We sit behind Poles on the bus, some of the new Poles of Plymouth. W. has a great admiration for them. They've brough grace to his city. Grace and refinement. We remember the waitress who served us at W.'s favourite cafe. How gentle she was! How generous! She had a delicate intelligence, W. says. Wit. Smiling, playful eyes.

I should find myself a Plymouth Pole, W. says. That might be my chance, W. says. I might be redeemed.

As we take the ferry across to Devonport, W. considers the history of Poland – how the borders of the country have moved outward and inward over the centuries like a concertina, and of the melancholy music of its wars, genocides and occupations. It's the sound of old Europe, W. says. A great lament. He hears it still!

Of course, it's in his blood. Didn't his family come to Britain, generations ago, because of old European pogroms? He too, in some sense, is a Polish immigrant.

… Morrissey's evocative 'no, no, no' betokens, I suggest, the seeping in of a darkness that lies everywhere in wait; that speaks in the name and with the voice of its victim; that separates everything from everything; that is ingenious in its torments and tireless in its persecutions; that turns every defence to its own advantage – including the art that would capture its likeness; that wrestles without giving itself to be wrestled with; that is not dispelled but is intensified by the knowledge that it exists in the eye of the beholder; that has no place of refuge; that answers no call; that gathers everything up into a sterile epiphany and makes of everywhere one's little room. This is the darkness that laps at the edges of Morrissey's vision in so many of his songs, whose ingress is registered by the half-articulate cries of 'no' that recurrently irrupt in their crevices – a darkness which, like Banquo's ghost, is invisible to all but the haunted.

from Gavin Hopps' Morrissey: The Pageant of His Bleeding Heart

Someone Else’s Fault

How is it that our idiocy still surprises us?, W. wonders. Is it that we still harbour the hope of overcoming our idiocy?

Who allowed it? Who raised our aspirations to the sky? We want to blame someone. It must be someone else's fault. Our horizons were opened too widely. We saw too much … But who let us see? Who left the doorway open?

Warning

'We tried to tell them, didn't we?', says W. Yes, we tried to tell them. – 'We tried to warn them?' Yes, we tried to warn them. Our lives were living warnings. We all but set ourselves on fire. We all but soiled ourselves in public. – 'Actually, you did soil yourself in public, didn't you?', W. says.

Elephant

'The elephant in the room was your stupidity', W. says after our presentation. 'Actually, you were the elephant in the room. My God, you're fatter than ever'.

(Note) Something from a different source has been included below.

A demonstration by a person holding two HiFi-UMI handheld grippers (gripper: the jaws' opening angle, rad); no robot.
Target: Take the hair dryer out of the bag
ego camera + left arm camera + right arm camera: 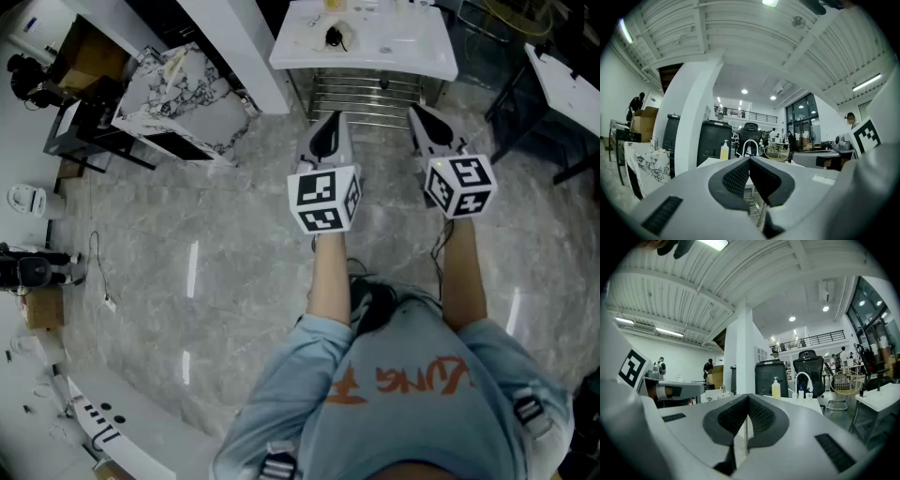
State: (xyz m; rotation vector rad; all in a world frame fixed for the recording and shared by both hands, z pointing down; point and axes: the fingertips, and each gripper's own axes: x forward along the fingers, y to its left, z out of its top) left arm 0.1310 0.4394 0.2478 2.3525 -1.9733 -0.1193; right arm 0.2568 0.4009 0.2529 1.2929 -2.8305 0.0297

Sometimes he feels like Fay Wray clutched in the hand of King Kong. He wants to scream and scream. – 'You're monstrous!' Sometimes, though he's amused by my size: he feels like John Waters to my Divine, and wants to make me eat dog shit like in Pink Flamingoes.

One 'settles down' into a sort of selfish seriousness; but one has to rise to gay self-forgetfulness. A man 'falls' into a brown study; he reaches up at a blue sky. Seriousness is not a virtue. It would be a heresy, but a much more sensible heresy, to say that seriousness is a vice. It is really a natural trend or lapse into taking one's self gravely, because it is the easiest thing to do. It is much easiler to write a good Times leading article than a good joke in Punch. For solemnity flows out of men naturally; but laughter is a leap. It is easy to be heavy: hard to be light.